The Facts for Property Managers, Home Owners and Landlords
Since 1 December 2015, every pool owner is responsible for ensuring their pool complies with the pool safety standard. A pool safety certificate, which certifies the pool barrier complies with pool safety standard, is required when selling or leasing a property.
Leasing a Property?
Before entering into a lease or other accommodation agreement, property owners must ensure a valid pool safety certificate is in effect. This means a pool safety certificate must be in effect before signing the agreement, regardless of when the tenant starts residing at the property
Selling a Property?
Before settlement, a seller must give the buyer a copy of the pool safety certificate, if one is in effect. If a pool safety certificate in not in effect before settlement, the seller must give the buyer a Form 36 with the settlement date listed. The buyer then has 90 days from settlement to obtain a pool safety certificate.

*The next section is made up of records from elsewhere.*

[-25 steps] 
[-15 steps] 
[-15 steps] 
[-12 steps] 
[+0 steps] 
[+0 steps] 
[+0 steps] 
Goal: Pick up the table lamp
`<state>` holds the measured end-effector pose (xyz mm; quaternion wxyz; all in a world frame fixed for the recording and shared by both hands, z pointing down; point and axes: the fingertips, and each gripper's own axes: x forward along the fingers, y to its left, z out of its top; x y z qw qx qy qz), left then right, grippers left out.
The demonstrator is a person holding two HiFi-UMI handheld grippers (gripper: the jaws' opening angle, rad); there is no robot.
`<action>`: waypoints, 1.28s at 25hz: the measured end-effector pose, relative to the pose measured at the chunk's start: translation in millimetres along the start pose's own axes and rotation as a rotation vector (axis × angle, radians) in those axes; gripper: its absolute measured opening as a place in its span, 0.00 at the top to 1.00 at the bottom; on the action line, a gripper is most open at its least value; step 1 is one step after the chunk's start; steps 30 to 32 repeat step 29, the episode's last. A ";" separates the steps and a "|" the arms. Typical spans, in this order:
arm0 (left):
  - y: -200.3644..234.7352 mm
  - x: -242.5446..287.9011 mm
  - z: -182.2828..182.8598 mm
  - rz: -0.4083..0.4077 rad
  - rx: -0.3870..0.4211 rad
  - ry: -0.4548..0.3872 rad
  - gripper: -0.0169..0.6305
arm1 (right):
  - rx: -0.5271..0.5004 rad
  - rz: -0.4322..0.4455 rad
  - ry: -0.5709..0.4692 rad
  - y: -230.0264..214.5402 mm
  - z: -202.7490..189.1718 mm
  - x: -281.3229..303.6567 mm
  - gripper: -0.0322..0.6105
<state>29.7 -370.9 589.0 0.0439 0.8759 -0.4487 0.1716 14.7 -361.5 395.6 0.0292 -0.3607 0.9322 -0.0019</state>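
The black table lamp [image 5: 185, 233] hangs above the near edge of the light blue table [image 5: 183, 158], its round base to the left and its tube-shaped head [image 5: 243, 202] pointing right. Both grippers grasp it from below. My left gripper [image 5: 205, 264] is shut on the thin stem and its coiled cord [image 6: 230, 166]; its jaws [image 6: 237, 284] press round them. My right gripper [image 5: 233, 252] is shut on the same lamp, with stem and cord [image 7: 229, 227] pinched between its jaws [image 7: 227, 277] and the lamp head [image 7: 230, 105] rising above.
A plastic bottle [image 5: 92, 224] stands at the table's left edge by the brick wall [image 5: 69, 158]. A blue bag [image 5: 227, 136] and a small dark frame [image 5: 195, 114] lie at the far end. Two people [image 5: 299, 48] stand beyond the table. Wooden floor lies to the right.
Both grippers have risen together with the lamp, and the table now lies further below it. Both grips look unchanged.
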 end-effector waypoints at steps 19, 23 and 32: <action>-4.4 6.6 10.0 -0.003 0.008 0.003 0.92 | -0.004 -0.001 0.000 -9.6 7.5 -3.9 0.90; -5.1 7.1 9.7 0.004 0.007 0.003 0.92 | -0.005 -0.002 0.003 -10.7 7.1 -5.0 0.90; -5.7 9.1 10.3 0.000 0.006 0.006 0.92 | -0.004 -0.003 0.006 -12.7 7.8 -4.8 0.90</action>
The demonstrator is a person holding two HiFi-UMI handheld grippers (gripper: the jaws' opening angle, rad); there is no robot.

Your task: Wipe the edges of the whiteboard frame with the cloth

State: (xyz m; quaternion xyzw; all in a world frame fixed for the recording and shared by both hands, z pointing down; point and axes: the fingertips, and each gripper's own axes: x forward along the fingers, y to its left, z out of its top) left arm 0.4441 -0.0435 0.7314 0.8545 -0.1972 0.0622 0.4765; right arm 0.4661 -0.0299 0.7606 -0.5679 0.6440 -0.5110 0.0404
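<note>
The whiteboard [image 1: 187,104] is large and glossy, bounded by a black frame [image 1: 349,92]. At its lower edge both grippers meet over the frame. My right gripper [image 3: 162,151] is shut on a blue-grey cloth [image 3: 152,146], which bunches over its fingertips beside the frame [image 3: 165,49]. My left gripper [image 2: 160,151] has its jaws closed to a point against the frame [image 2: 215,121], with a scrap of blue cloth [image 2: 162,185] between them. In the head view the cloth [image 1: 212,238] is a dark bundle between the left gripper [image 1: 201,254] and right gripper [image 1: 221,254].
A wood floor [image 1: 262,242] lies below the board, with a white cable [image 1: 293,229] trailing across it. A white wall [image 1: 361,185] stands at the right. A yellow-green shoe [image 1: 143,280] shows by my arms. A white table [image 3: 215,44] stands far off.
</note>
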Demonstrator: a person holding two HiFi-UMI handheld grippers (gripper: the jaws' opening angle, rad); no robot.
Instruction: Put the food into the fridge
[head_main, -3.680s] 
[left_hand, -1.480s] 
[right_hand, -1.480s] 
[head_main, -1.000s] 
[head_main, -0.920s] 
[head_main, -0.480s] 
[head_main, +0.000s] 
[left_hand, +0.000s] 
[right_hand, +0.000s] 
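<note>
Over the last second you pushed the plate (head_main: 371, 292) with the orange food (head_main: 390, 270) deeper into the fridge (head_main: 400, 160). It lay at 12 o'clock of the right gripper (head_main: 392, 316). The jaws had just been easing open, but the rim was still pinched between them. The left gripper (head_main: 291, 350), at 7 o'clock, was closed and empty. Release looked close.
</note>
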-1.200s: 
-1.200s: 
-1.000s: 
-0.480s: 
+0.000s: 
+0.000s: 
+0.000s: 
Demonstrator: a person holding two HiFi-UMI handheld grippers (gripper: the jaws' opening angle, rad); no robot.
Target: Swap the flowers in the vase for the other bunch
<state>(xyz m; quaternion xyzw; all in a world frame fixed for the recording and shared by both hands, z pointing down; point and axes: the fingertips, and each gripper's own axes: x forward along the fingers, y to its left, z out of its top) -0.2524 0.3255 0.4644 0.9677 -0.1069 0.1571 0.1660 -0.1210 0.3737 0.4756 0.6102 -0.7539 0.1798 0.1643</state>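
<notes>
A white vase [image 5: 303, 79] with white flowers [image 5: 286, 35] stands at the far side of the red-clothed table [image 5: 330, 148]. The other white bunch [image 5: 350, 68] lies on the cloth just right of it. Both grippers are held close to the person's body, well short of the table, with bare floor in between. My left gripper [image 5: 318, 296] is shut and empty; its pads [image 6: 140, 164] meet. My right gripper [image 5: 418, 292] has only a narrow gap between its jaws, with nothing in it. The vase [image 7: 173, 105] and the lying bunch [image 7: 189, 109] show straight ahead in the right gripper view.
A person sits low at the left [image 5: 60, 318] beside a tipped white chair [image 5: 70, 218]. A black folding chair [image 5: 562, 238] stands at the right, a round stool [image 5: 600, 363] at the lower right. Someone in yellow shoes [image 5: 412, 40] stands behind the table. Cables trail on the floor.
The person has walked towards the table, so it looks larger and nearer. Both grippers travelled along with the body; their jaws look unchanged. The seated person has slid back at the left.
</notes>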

Pool safety certificates for non-shared pools are valid for 2 years from date of issue and for shared pools, they are valid for 1 year from date of issue. Only a pool safety inspector licenced by QBCC can issue a pool safety certificate. If a pool safety inspector is not satisfied a pool is compliant, a ‘Form 26 – Pool safety non-conformity notice’ will be issued – with details of the work needed to be make it comply. Once this work is carried out, a pool barrier re-inspection is required.
Please note, this service is only available in South East Queensland.